Exercise objective —
With the pictures removed, write out the full listing below exactly.

Raw data —
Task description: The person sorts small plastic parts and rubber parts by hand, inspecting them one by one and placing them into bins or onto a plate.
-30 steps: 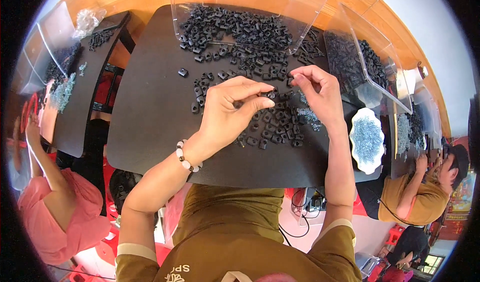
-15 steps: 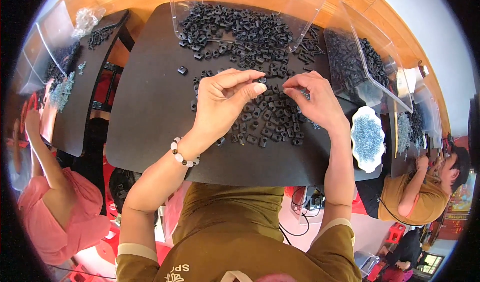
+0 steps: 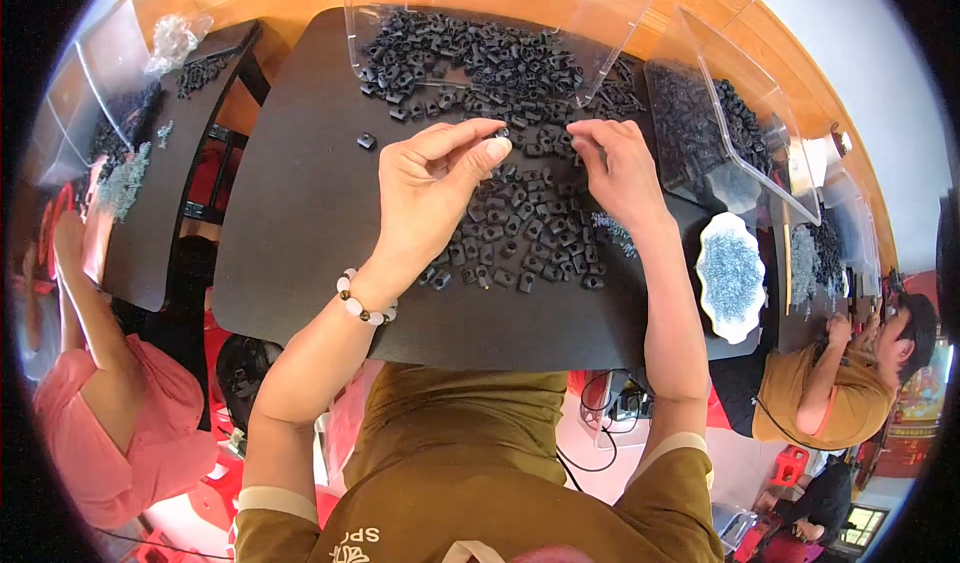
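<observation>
Between its thumb and index finger my left hand (image 3: pixel 425 183) pinches a small black plastic part (image 3: pixel 503 134), held over the table. My right hand (image 3: pixel 618 168) hovers to the right of it, above the scattered parts; its thumb and fingers are apart, and I see nothing between them. Below and between the hands spreads a loose pile of small black plastic parts (image 3: pixel 530 225). Some small blue-grey pieces (image 3: pixel 612 231) lie beside my right wrist. More of them fill a white scalloped dish (image 3: pixel 703 288) to the right of my right forearm.
A clear bin (image 3: pixel 352 38) at the table's far side spills black parts toward me. Another clear bin (image 3: pixel 735 148) of black parts stands at the right. One black part (image 3: pixel 367 141) lies apart on the dark table (image 3: pixel 290 223). People work at both sides, a pink-clad person (image 3: pixel 120 413) at left.
My left hand has moved slightly left and away from me with the black part. My right hand has shifted a little farther away, and its fingers have spread apart.
</observation>
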Demonstrator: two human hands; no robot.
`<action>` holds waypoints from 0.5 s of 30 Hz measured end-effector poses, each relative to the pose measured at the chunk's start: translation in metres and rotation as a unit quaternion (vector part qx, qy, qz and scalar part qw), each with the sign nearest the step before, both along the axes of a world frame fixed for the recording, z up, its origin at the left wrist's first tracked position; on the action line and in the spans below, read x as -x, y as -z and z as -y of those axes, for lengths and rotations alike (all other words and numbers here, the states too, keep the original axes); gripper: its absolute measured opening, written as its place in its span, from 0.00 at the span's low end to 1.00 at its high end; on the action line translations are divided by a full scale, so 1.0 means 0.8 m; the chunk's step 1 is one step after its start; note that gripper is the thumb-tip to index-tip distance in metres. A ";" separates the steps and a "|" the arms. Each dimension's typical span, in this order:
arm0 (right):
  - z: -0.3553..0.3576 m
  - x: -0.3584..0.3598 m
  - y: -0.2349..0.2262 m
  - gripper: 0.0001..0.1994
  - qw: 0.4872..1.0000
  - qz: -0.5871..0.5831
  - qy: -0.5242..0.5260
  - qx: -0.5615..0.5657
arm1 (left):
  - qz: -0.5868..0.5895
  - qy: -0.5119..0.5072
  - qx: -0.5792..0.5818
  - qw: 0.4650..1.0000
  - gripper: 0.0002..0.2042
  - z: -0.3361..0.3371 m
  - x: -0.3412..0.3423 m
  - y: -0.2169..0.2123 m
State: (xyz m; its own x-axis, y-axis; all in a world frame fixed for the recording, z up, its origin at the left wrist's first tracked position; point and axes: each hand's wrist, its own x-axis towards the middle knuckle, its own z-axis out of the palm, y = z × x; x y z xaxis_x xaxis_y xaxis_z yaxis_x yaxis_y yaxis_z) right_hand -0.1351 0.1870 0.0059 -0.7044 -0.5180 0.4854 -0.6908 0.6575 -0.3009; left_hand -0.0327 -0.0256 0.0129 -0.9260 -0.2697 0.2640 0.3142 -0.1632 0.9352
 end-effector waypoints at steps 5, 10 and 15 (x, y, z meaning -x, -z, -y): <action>0.012 0.020 0.003 0.06 1.000 0.008 0.000 -0.003 | -0.011 -0.012 0.013 1.000 0.10 0.000 0.003 0.007; 0.025 0.034 -0.001 0.06 0.999 0.032 0.009 -0.024 | -0.036 -0.065 0.019 0.997 0.09 0.004 0.003 -0.001; 0.044 0.030 0.001 0.06 0.995 -0.036 -0.074 -0.052 | -0.047 -0.122 0.012 0.991 0.09 0.008 0.005 -0.006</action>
State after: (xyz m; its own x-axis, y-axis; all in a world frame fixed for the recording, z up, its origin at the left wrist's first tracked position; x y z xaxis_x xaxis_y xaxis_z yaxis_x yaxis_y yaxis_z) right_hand -0.1594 0.1519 0.0049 -0.5822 -0.6639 0.4693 -0.7996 0.5719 -0.1830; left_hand -0.0363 -0.0321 0.0178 -0.8053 -0.4756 0.3539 0.4267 -0.0506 0.9030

Response area —
Task description: The person sorts small plastic parts and rubber parts by hand, inspecting them one by one and placing them into bins or onto a plate.
-30 steps: 
-15 steps: 
+0 steps: 
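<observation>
Between its thumb and index finger my left hand (image 3: pixel 425 183) pinches a small black plastic part (image 3: pixel 503 134), held over the table. My right hand (image 3: pixel 618 168) hovers to the right of it, above the scattered parts; its thumb and fingers are apart, and I see nothing between them. Below and between the hands spreads a loose pile of small black plastic parts (image 3: pixel 530 225). Some small blue-grey pieces (image 3: pixel 612 231) lie beside my right wrist. More of them fill a white scalloped dish (image 3: pixel 703 288) to the right of my right forearm.
A clear bin (image 3: pixel 352 38) at the table's far side spills black parts toward me. Another clear bin (image 3: pixel 735 148) of black parts stands at the right. One black part (image 3: pixel 367 141) lies apart on the dark table (image 3: pixel 290 223). People work at both sides, a pink-clad person (image 3: pixel 120 413) at left.
My left hand has moved slightly left and away from me with the black part. My right hand has shifted a little farther away, and its fingers have spread apart.
</observation>
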Demonstrator: two human hands; no robot.
`<action>` holds waypoints from 0.5 s of 30 Hz measured end-effector poses, each relative to the pose measured at the chunk's start: translation in metres and rotation as a unit quaternion (vector part qx, qy, qz and scalar part qw), each with the sign nearest the step before, both along the axes of a world frame fixed for the recording, z up, its origin at the left wrist's first tracked position; on the action line and in the spans below, read x as -x, y as -z and z as -y of those axes, for lengths and rotations alike (all other words and numbers here, the states too, keep the original axes); gripper: its absolute measured opening, written as its place in its span, from 0.00 at the span's low end to 1.00 at its high end; on the action line translations are divided by a full scale, so 1.0 means 0.8 m; the chunk's step 1 is one step after its start; note that gripper is the thumb-tip to index-tip distance in metres. A ";" separates the steps and a "|" the arms. Each dimension's typical span, in this order:
arm0 (right):
  - z: -0.3553..0.3576 m
  - x: -0.3584..0.3598 m
  - y: -0.2349..0.2262 m
  - gripper: 0.0001..0.1994
  - qw: 0.4872..1.0000
  - qz: -0.5871..0.5831
  - qy: -0.5242..0.5260
  - qx: -0.5615..0.5657
arm1 (left):
  - qz: -0.5868..0.5895
  - qy: -0.5119..0.5072
  - qx: -0.5792..0.5818
  - qw: 0.4650..1.0000
  - gripper: 0.0002..0.2042
  - z: -0.3361..0.3371 m
  - x: -0.3412..0.3423 m
  - y: -0.2169..0.2123 m
State: (xyz m; its own x-axis, y-axis; all in a world frame fixed for the recording, z up, its origin at the left wrist's first tracked position; point and axes: each hand's wrist, its own x-axis towards the middle knuckle, its own z-axis out of the palm, y = z × x; x y z xaxis_x xaxis_y xaxis_z yaxis_x yaxis_y yaxis_z) right_hand -0.1351 0.1870 0.0059 -0.7044 -0.5180 0.4854 -0.6908 0.6575 -0.3009; left_hand -0.0327 -0.0256 0.0129 -0.9260 -0.2697 0.2640 0.3142 -0.1632 0.9352
 end-effector waypoints at steps 5, 10 and 15 (x, y, z meaning -x, -z, -y): <action>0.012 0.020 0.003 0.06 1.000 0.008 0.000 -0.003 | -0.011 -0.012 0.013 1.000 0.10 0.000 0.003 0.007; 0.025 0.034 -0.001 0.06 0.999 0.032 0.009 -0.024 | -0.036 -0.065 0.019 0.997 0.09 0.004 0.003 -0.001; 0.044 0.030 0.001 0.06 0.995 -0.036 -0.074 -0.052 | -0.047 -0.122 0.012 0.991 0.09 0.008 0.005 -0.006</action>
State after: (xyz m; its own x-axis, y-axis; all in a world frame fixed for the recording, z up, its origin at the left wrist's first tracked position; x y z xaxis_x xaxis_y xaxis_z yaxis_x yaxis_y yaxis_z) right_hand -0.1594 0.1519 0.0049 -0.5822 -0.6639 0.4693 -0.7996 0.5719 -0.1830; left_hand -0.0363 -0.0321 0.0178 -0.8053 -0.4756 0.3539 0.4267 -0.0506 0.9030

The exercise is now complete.